[[ Supplied material, beginning ]]

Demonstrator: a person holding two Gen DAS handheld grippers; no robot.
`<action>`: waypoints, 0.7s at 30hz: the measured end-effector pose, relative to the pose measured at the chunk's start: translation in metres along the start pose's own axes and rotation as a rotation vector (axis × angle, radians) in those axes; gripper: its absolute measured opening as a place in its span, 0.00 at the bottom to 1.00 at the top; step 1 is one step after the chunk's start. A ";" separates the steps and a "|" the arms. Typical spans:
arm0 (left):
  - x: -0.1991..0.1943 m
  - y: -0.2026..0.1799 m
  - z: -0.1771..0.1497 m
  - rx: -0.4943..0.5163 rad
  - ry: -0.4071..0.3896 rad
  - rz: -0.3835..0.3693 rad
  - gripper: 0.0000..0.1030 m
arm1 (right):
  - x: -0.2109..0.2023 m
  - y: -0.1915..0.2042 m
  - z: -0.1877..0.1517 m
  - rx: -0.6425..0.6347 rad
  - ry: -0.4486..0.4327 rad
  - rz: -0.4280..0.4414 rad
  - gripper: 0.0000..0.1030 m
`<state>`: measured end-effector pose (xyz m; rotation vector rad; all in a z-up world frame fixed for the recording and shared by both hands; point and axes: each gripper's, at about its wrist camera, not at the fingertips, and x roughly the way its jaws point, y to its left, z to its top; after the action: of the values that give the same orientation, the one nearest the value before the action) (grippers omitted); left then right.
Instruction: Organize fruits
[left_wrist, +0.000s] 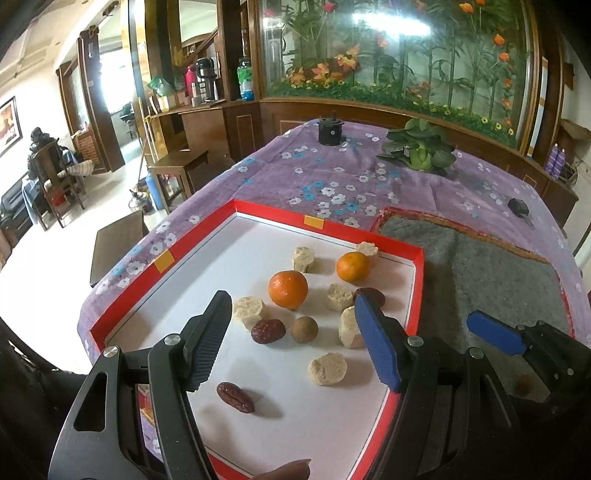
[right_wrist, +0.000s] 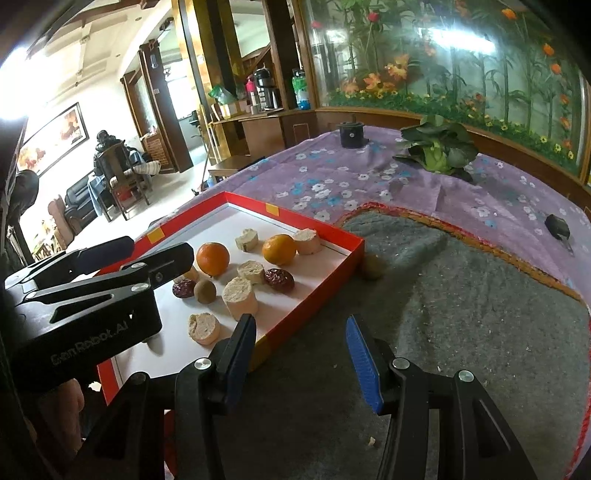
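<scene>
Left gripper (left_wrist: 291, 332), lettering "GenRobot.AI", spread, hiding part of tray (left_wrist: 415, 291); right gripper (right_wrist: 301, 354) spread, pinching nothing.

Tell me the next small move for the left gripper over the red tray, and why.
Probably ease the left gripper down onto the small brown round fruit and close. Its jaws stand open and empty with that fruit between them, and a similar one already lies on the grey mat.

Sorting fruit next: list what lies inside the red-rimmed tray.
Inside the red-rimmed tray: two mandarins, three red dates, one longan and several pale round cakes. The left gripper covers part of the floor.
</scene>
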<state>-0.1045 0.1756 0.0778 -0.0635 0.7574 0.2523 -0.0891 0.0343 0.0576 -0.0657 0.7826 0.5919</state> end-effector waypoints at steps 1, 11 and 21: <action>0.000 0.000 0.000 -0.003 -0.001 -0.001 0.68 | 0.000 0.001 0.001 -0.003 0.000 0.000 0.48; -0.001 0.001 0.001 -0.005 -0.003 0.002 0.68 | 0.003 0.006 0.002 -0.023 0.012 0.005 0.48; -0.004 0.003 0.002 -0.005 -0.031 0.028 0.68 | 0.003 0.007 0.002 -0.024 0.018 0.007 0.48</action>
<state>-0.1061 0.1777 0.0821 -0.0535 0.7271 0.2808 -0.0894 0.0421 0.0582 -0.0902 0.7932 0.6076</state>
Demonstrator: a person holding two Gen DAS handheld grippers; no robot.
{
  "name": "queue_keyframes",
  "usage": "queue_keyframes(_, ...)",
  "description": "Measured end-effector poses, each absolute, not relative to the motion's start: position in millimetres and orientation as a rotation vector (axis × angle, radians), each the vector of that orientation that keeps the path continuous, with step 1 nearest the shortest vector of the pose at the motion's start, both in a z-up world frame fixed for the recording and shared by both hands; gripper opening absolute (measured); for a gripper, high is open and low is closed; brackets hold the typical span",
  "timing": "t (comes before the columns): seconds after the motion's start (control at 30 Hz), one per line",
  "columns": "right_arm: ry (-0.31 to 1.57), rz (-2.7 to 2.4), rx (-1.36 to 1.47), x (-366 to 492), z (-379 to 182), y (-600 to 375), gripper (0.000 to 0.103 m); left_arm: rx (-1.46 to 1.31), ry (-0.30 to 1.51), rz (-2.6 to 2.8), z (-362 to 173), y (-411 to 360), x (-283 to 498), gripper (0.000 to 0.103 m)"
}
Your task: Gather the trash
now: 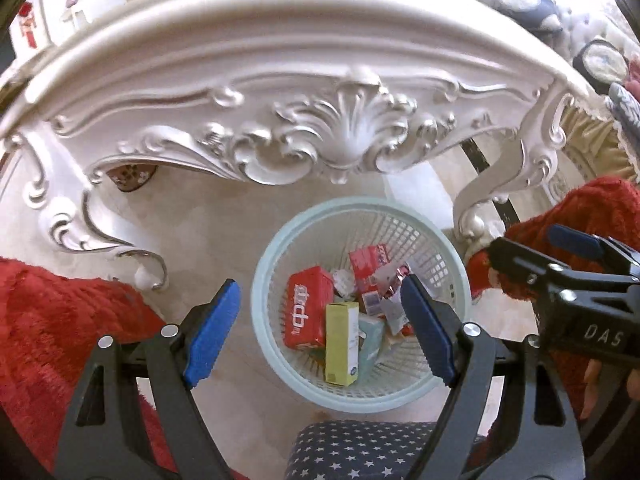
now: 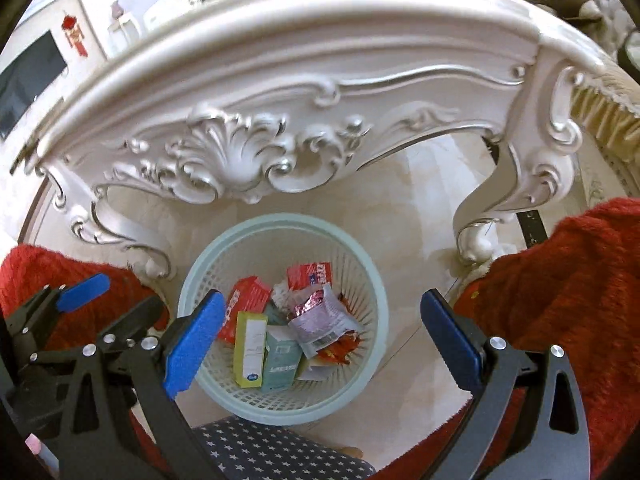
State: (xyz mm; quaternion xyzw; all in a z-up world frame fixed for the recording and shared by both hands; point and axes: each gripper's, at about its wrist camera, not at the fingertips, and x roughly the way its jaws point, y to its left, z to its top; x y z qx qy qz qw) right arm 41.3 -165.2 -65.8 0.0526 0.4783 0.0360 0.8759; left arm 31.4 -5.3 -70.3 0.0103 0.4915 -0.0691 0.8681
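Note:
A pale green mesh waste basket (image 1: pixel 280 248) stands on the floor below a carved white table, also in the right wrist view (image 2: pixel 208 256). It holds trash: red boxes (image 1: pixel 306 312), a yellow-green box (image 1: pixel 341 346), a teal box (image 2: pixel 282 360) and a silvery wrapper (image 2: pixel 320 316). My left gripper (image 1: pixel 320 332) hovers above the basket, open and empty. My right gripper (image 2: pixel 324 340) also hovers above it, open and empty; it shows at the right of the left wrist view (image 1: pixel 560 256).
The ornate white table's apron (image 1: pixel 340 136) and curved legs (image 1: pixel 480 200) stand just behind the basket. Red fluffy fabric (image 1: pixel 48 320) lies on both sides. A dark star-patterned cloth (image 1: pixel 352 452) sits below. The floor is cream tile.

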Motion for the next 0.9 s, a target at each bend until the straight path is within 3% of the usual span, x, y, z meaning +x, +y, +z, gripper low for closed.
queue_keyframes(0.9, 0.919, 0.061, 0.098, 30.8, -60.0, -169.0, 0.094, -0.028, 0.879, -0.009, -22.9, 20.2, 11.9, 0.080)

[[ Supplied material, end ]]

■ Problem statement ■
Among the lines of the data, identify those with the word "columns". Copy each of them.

■ Solution ■
  "timing": "t (comes before the columns): seconds after the motion's start (control at 30 Hz), one per line",
  "columns": "right_arm: ry (-0.31 to 1.57), rz (-2.7 to 2.4), rx (-1.36 to 1.47), x (-366 to 492), z (-379 to 182), y (-600 to 375), gripper (0.000 to 0.103 m); left_arm: rx (-1.46 to 1.31), ry (-0.30 to 1.51), rz (-2.6 to 2.8), z (-362 to 173), y (-411 to 360), x (-283 to 498), gripper (0.000 to 0.103 m)"

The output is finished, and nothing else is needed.